* TRY IT: Take the data below and extract the lines from the one with "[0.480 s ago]" to the one with "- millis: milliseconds", inclusive, exactly as written.

* DATA:
-- Opening Marker --
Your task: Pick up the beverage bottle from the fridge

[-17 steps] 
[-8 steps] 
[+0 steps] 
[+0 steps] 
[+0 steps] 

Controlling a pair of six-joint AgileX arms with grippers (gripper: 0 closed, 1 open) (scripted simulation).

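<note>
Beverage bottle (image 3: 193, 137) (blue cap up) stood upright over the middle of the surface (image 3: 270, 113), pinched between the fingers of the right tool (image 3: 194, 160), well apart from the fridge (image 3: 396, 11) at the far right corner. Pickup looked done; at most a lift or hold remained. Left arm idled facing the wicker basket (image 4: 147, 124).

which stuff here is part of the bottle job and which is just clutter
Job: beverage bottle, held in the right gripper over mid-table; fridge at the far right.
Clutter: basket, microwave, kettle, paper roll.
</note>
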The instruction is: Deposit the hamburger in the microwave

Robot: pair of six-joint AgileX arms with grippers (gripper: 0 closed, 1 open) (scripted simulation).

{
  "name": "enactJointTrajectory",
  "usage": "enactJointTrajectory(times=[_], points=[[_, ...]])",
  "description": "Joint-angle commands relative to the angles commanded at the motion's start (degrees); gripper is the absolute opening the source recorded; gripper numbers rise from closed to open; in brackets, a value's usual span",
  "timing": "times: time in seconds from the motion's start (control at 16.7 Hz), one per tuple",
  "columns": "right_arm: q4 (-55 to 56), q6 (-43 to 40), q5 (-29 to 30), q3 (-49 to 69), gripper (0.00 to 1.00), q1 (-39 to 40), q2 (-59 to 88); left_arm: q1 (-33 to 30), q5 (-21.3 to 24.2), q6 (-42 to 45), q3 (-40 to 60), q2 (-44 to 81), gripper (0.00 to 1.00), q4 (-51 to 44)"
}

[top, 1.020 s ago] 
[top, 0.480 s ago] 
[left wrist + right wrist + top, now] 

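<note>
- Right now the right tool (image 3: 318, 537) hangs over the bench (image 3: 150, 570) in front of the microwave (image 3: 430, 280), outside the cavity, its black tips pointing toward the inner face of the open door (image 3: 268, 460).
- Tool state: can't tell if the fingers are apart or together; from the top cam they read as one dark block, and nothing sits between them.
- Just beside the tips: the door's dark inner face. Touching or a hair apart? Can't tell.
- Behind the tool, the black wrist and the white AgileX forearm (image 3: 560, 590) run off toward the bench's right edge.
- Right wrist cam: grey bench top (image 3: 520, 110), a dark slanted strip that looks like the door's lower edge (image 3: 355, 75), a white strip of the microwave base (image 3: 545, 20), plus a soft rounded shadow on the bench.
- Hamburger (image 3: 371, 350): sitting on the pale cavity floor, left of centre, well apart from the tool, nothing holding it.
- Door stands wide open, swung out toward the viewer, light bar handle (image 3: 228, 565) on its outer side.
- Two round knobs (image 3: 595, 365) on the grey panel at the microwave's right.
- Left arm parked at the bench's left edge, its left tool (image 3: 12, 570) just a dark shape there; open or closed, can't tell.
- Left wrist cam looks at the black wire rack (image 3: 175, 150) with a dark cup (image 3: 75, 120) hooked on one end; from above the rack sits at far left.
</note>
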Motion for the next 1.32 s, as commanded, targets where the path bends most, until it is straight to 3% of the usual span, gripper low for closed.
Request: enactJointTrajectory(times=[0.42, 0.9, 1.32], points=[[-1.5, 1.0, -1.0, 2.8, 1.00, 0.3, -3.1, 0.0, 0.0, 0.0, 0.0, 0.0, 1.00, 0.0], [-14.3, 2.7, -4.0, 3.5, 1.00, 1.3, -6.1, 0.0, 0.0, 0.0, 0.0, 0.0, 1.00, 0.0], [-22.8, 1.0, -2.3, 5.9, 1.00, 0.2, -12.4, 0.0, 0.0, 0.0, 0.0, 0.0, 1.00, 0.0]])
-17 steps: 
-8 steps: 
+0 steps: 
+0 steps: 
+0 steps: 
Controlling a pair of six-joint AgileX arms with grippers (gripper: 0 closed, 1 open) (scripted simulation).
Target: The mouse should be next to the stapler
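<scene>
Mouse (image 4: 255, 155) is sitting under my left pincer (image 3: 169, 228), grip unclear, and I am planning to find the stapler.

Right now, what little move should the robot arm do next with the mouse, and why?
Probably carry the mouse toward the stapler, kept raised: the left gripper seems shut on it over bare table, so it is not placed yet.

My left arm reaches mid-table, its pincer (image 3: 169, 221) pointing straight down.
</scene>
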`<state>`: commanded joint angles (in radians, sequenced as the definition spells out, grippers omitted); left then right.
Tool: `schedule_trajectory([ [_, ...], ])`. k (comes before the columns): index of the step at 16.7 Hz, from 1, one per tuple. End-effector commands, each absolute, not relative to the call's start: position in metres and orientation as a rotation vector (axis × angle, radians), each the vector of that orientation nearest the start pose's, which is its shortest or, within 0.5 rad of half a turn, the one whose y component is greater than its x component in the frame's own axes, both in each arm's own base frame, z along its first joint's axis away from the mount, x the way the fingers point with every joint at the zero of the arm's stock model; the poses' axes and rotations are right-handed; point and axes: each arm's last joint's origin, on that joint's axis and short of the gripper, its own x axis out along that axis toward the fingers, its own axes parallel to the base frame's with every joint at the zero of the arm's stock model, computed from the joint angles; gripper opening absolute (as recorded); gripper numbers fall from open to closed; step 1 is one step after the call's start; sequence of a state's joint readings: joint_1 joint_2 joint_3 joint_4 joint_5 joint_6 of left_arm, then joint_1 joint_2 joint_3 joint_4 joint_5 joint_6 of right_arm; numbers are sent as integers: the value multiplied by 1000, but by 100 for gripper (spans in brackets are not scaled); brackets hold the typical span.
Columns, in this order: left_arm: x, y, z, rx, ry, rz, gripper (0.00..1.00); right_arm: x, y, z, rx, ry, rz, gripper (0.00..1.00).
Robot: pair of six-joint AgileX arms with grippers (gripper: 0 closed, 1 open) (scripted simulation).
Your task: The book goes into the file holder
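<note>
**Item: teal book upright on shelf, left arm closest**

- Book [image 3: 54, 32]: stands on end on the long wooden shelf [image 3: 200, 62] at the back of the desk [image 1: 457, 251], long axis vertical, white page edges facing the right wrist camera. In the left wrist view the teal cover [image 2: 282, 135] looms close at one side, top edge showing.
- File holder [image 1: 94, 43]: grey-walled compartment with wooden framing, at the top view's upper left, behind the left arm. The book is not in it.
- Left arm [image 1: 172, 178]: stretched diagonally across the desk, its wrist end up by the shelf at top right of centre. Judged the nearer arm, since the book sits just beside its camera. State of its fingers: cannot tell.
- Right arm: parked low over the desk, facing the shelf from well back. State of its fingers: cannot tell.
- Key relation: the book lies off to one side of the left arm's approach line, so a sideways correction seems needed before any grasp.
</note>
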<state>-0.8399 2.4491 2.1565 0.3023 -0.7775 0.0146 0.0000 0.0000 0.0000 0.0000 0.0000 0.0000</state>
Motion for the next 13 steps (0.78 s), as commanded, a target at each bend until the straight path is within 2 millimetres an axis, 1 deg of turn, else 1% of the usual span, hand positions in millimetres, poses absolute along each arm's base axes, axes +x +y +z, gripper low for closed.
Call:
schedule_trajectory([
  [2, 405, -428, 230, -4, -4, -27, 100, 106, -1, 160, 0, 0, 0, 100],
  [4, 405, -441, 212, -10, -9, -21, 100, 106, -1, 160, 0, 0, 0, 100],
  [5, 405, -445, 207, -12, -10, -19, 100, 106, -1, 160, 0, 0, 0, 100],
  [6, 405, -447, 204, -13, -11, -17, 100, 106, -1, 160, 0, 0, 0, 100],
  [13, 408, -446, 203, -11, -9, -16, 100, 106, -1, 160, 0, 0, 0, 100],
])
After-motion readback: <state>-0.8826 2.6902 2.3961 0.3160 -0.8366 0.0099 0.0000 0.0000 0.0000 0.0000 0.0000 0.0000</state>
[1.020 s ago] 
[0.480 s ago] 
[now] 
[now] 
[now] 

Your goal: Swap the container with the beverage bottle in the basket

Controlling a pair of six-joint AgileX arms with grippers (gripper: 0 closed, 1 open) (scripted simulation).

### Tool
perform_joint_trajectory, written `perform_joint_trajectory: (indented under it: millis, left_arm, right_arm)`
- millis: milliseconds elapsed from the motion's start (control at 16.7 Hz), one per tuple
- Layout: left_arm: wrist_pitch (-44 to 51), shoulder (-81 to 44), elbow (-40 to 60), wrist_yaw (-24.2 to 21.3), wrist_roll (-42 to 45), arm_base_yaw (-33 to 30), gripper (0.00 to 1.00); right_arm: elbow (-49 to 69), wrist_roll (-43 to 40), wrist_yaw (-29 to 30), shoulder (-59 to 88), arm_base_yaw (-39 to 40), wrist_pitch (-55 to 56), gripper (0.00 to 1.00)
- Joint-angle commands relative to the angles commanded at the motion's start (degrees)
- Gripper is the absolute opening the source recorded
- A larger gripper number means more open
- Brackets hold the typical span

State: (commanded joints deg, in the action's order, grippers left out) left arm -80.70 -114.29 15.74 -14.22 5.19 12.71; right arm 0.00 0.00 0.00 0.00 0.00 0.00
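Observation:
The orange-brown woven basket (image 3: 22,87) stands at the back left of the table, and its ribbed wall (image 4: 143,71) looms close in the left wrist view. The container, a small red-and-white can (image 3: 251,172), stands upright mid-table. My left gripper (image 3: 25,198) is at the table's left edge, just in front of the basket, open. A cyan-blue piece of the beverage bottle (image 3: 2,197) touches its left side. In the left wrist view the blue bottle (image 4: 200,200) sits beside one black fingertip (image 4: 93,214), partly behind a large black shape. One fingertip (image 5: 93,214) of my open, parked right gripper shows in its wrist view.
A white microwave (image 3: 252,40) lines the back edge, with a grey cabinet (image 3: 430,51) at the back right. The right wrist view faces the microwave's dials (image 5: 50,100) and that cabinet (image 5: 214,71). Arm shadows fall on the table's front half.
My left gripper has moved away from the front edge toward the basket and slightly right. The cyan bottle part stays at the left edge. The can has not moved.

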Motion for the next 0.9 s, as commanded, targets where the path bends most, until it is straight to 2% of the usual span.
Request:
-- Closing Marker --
* RESPONSE TO THIS TASK:
[0.480 s ago] 
[now] 
[now] 
[now] 

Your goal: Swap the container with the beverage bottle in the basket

Controlling a pair of six-joint AgileX arms with grippers (gripper: 0 closed, 1 open) (scripted simulation).

### Tool
perform_joint_trajectory, written `perform_joint_trajectory: (indented under it: millis, left_arm, right_arm)`
- millis: milliseconds elapsed from the motion's start (control at 16.7 Hz), one per tuple

Nothing further is required for this exercise.